Meeting needs since the great depression

| 26 May 2015 | 11:05

    45 Years and Counting


    Every week for the rest of the year, Our Town will celebrate our 45th anniversary by profiling a neighborhood business that has been around longer than we have. Know of a local business that should be on our list? Email us at

    On Madison Avenue, near 92nd Street, tucked into what is now a mostly residential neighborhood, is an Upper East Side fixture. Founded in 1929, at the start Great Depression, S. Feldman Housewares is a one-stop shop for pretty much anything you could need in your home, from hardware tools to pots and pans.

    Sam Feldman, a Russian immigrant, started the business as five-and-dime and 25-cent store for people struggling during the economic collapse. More than 85 years later, the shop remains in the family, and is currently run by Sam Feldman’s grandson, Scott Goldsmith. Despite the neighborhood’s profound changes, as well as the economic turbulence and rising expenses rocking the city’s small businesses of late, the store has stood strong.

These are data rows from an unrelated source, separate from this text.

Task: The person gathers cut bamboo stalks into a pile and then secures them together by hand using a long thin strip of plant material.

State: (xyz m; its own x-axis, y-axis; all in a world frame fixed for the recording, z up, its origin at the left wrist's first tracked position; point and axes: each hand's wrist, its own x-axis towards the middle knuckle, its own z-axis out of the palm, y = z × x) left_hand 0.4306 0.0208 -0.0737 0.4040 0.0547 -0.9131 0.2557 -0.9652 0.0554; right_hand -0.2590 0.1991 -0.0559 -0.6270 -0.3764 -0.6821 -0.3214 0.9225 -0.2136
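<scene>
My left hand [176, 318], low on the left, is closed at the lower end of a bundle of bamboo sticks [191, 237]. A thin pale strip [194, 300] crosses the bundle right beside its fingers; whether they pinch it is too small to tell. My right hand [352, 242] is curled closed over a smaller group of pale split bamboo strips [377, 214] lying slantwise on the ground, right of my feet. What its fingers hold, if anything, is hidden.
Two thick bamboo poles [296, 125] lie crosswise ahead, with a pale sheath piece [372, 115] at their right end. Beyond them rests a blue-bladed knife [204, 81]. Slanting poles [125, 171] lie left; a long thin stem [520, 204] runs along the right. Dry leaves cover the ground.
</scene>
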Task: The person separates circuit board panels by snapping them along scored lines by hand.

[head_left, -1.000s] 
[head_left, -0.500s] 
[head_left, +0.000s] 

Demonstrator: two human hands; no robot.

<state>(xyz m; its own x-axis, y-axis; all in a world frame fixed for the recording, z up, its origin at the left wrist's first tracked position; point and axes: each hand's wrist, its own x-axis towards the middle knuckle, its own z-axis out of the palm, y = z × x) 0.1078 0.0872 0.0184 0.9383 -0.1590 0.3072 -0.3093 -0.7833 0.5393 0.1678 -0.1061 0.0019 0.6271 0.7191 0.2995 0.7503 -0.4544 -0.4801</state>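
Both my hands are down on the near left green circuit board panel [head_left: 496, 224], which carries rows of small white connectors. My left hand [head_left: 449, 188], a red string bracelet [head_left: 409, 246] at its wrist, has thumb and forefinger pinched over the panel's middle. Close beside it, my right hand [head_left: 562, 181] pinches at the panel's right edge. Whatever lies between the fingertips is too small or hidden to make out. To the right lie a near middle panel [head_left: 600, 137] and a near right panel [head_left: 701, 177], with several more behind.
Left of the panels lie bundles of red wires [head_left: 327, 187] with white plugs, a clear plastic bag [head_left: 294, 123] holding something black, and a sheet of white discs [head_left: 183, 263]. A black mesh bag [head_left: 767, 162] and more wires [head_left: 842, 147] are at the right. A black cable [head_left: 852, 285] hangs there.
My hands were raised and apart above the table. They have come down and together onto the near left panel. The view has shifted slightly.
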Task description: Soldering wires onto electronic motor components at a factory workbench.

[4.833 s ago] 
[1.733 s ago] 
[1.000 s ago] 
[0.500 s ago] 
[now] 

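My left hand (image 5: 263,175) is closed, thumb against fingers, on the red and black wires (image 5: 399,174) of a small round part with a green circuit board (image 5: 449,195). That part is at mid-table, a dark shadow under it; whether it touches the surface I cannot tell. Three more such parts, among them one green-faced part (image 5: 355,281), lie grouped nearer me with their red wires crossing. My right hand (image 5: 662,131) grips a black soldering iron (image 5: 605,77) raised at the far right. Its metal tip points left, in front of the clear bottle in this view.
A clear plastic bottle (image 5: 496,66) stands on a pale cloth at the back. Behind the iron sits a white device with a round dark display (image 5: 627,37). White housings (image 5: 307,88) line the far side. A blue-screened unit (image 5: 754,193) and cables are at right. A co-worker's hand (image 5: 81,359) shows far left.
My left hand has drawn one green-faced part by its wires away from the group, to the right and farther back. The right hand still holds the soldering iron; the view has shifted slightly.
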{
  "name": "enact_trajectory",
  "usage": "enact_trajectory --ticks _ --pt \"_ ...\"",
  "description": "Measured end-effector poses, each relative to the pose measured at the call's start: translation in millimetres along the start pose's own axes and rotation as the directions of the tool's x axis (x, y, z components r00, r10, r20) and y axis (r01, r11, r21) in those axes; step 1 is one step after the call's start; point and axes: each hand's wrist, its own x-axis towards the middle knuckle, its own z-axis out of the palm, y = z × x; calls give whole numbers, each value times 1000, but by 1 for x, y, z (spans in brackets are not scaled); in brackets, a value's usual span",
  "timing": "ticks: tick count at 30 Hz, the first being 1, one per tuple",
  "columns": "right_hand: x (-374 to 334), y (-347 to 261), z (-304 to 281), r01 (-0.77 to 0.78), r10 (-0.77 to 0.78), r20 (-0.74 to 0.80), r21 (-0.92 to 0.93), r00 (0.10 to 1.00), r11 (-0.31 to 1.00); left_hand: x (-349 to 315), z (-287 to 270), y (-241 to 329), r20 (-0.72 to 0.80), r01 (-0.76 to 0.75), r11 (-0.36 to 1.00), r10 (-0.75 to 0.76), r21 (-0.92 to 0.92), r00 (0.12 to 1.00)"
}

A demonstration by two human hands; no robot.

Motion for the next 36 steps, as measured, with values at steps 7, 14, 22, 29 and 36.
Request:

    “It’s remarkably steady here,” Goldsmith said. “You don’t get rich in one day and you don’t go broke in one day. In 2008 things got worse here but we were still running profitably.”

    Though S. Feldman remains successful, many nearby shops have been forced out, sometimes to oblivion, by rising real estate prices and skyrocketing rents. “Shopping-wise, a lot of businesses people used to depend on are all out of business,” Goldsmith, 58, said, adding that the last two stationary stores on Madison Avenue recently shuttered. Because of all the closures, Goldsmith said, “we try to have what anybody needs. If somebody asked for it before you, we probably have it.”

    The key, he said, is simple: “We stand behind the merchandise.”

    Goldsmith said that the future of S. Feldman lies in staying local. He wants to brand S. Feldman as a tourist attraction, a one-of-a-kind, only-in-New York small business. “We’re trying to get more business but it’s hard to get (tourists) to come up her without all the attractions,” he said.

    Goldsmith said he’s never considered expanding. “I don’t want to get greedy, that’s when you go broke,” he said.

    He hopes to keep the business in the family, and he might yet succeed: His youngest son, Jake, 22, is planning to start work in the store this summer.